#### ASSIGNMENT
Could you set down exactly the lines of the data below, starting at the one that holds "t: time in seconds" and ending at the one that holds "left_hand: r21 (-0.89", both included, and only those?

#### DATA FOR THIS EXERCISE
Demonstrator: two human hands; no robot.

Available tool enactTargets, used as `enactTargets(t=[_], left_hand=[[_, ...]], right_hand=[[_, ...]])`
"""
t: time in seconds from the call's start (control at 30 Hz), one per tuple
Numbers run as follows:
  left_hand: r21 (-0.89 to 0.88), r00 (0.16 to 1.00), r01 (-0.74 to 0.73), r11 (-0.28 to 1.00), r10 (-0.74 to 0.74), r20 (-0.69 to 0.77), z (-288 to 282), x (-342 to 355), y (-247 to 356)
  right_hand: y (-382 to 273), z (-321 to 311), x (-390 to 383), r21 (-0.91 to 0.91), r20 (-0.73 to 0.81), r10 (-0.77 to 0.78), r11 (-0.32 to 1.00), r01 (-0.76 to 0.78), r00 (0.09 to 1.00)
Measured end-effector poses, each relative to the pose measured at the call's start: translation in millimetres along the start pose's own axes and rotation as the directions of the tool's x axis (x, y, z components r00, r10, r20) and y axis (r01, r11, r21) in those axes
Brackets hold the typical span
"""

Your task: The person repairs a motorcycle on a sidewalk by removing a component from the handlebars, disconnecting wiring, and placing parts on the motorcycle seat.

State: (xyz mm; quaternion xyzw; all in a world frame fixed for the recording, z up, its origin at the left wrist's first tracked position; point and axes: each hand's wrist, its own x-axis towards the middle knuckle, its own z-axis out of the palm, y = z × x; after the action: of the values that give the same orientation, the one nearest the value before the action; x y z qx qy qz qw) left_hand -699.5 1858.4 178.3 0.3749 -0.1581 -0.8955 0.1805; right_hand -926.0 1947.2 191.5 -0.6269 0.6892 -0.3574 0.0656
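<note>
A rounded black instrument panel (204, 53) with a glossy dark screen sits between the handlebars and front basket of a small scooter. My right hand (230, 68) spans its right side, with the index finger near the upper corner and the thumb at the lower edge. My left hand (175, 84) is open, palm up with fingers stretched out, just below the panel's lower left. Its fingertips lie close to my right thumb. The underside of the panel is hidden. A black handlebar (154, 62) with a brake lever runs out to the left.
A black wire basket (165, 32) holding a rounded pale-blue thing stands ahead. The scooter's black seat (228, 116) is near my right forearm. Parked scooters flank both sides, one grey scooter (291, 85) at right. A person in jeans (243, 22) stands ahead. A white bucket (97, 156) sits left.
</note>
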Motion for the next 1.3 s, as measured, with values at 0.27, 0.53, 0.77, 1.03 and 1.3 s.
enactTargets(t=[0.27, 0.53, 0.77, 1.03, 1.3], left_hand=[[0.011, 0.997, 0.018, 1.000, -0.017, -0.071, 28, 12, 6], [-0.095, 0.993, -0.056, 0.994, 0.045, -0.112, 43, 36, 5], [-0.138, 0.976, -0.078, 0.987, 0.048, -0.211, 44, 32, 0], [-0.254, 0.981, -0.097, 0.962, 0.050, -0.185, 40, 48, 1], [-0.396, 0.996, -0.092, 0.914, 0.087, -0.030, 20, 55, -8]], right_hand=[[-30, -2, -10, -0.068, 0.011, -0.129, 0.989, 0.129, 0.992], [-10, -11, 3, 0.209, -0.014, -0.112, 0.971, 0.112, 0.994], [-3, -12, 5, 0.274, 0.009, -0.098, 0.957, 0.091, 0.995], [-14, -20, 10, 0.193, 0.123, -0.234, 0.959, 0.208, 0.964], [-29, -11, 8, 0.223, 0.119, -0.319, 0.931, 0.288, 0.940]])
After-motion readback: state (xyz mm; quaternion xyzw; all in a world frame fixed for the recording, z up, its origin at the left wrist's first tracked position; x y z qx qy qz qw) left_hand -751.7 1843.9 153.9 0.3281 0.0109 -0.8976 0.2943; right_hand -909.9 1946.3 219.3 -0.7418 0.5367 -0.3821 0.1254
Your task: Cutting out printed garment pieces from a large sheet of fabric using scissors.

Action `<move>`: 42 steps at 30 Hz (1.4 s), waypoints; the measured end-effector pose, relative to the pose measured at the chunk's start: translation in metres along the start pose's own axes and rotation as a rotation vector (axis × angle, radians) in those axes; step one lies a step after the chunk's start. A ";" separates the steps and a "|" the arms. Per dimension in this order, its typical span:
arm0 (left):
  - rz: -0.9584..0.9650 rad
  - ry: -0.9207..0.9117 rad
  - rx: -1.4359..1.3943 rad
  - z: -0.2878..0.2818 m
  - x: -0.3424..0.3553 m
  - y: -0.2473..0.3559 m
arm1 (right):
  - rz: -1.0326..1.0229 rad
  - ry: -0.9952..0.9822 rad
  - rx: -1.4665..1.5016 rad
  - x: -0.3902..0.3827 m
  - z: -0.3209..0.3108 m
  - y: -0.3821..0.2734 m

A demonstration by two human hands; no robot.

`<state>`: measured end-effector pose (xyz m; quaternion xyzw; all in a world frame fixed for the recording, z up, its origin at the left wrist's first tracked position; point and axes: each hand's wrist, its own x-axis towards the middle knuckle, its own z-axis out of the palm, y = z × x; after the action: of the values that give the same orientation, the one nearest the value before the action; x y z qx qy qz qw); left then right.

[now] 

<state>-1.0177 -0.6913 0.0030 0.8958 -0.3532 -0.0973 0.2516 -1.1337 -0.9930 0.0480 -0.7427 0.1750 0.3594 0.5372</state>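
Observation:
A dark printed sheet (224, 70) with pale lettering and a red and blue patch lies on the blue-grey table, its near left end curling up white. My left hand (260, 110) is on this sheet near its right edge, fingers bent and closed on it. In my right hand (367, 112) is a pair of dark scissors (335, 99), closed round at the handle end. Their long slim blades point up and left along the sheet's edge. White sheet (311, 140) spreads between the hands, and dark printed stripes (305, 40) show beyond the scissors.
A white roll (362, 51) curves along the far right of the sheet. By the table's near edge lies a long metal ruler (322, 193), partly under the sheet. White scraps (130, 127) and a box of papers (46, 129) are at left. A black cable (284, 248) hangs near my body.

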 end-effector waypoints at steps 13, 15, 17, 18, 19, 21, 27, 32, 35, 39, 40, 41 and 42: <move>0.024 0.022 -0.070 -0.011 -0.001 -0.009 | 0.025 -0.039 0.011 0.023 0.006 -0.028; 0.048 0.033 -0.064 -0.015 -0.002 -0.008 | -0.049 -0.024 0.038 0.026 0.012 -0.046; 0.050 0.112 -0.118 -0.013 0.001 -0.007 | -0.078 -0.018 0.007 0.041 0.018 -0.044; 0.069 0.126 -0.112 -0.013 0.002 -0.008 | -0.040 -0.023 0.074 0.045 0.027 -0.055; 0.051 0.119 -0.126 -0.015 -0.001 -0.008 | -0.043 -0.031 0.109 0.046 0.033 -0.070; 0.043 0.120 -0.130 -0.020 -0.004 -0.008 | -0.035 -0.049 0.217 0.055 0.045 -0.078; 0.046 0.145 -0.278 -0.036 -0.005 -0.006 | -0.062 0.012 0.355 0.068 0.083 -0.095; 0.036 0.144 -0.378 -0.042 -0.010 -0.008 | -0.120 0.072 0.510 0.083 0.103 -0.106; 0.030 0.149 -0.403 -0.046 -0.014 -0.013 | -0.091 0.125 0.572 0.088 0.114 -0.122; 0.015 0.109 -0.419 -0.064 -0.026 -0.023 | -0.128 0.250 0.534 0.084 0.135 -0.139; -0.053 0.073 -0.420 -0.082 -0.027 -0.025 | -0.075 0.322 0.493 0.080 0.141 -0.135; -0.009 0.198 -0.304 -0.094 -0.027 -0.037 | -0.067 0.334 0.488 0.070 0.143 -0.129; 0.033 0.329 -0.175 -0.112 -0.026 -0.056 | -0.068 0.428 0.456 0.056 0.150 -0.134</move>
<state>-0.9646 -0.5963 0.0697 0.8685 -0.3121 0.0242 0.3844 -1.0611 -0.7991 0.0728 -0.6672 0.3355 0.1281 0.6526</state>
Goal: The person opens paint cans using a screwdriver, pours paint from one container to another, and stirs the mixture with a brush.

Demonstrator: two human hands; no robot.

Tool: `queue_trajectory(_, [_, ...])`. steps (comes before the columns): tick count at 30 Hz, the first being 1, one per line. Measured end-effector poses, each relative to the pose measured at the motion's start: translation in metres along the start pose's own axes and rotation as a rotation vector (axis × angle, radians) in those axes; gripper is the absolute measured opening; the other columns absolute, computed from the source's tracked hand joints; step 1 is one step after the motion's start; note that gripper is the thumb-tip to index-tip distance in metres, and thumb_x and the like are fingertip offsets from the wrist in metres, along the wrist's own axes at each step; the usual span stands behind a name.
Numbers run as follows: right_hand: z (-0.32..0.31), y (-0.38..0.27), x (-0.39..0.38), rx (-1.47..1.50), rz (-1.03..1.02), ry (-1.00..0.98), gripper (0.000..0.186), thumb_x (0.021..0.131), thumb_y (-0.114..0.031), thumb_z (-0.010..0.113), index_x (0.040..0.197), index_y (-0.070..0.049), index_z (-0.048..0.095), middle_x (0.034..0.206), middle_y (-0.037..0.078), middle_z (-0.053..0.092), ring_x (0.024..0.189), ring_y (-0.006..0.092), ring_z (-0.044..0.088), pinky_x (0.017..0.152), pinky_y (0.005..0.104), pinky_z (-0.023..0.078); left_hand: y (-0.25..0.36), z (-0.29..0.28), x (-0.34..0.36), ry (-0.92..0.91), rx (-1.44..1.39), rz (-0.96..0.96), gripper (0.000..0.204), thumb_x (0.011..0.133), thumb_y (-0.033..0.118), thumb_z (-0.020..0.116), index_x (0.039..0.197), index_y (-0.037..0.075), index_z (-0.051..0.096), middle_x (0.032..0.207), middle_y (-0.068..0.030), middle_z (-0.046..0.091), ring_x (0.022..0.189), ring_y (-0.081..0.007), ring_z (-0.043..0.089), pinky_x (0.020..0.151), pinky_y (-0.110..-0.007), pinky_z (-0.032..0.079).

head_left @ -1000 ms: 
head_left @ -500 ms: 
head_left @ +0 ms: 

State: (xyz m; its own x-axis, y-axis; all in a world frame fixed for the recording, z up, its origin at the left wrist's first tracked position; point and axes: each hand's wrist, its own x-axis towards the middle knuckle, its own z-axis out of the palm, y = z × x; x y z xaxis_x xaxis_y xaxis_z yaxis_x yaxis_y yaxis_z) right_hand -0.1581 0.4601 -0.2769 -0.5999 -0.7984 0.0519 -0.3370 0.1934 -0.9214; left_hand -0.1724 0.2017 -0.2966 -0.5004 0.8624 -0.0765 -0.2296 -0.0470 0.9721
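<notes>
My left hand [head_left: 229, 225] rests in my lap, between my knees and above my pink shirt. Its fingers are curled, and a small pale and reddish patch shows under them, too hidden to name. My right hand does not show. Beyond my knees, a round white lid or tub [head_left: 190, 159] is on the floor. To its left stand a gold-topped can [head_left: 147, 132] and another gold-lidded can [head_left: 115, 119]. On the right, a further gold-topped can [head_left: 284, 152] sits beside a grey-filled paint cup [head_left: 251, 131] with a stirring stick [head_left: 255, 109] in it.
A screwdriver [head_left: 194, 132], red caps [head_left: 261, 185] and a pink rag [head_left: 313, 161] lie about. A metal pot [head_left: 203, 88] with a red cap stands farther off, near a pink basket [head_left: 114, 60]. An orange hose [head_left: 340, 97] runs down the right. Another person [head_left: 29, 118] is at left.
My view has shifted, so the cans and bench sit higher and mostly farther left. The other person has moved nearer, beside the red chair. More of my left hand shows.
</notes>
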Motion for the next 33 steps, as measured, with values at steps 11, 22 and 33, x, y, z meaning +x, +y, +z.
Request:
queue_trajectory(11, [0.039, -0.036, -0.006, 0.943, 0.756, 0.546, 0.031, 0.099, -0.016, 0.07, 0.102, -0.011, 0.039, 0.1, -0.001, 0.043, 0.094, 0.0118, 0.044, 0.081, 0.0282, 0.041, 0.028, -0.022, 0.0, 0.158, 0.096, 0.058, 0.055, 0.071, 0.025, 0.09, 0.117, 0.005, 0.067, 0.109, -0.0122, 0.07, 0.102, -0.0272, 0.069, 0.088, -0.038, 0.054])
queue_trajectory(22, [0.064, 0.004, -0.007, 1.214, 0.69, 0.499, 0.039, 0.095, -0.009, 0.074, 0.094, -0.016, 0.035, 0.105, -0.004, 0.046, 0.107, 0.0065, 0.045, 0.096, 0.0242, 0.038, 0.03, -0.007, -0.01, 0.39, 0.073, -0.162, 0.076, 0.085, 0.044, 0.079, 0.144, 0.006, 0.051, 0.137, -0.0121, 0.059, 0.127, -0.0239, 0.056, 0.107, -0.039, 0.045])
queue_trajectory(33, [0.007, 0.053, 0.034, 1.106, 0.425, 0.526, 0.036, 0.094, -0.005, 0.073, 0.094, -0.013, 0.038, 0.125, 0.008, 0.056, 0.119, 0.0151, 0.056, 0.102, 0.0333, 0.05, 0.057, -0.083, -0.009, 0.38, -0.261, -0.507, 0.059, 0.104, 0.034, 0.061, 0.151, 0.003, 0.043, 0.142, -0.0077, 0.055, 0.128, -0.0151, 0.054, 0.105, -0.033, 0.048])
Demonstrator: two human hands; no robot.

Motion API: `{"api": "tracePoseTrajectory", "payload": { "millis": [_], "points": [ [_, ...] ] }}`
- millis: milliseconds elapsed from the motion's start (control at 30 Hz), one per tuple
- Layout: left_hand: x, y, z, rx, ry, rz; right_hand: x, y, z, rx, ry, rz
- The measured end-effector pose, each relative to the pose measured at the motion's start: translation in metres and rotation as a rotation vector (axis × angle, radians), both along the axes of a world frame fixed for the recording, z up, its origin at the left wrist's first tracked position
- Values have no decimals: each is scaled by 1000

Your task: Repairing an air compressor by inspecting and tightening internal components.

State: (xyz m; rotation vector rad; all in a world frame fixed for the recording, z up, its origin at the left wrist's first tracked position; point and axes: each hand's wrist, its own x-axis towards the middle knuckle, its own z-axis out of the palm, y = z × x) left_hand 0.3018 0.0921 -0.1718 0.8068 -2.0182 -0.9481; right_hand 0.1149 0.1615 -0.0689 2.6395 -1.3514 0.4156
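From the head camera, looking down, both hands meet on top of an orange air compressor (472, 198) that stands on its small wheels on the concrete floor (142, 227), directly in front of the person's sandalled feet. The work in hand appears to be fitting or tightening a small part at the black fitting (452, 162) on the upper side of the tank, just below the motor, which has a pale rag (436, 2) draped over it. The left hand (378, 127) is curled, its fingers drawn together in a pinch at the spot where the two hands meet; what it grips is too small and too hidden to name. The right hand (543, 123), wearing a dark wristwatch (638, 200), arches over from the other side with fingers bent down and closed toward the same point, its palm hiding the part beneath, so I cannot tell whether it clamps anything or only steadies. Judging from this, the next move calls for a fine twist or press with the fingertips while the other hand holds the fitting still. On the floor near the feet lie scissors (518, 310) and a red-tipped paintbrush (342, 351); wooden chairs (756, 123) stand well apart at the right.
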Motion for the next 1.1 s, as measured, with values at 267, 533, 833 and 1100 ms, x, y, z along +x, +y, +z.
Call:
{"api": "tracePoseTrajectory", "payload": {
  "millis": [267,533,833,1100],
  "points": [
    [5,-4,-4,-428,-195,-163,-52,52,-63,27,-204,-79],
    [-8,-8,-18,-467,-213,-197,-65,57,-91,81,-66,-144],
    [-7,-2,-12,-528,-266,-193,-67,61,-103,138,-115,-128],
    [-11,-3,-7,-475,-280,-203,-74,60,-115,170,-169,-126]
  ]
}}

#### ANSWER FOR THIS EXERCISE
t: time in seconds from the call's start (control at 30 Hz), one per tuple
Numbers run as follows:
  left_hand: r21 (-0.89 to 0.88), r00 (0.16 to 1.00), r01 (-0.74 to 0.73), r11 (-0.28 to 1.00), r10 (-0.74 to 0.74), r20 (-0.69 to 0.77), z (-288 to 282), x (-342 to 355), y (-247 to 356)

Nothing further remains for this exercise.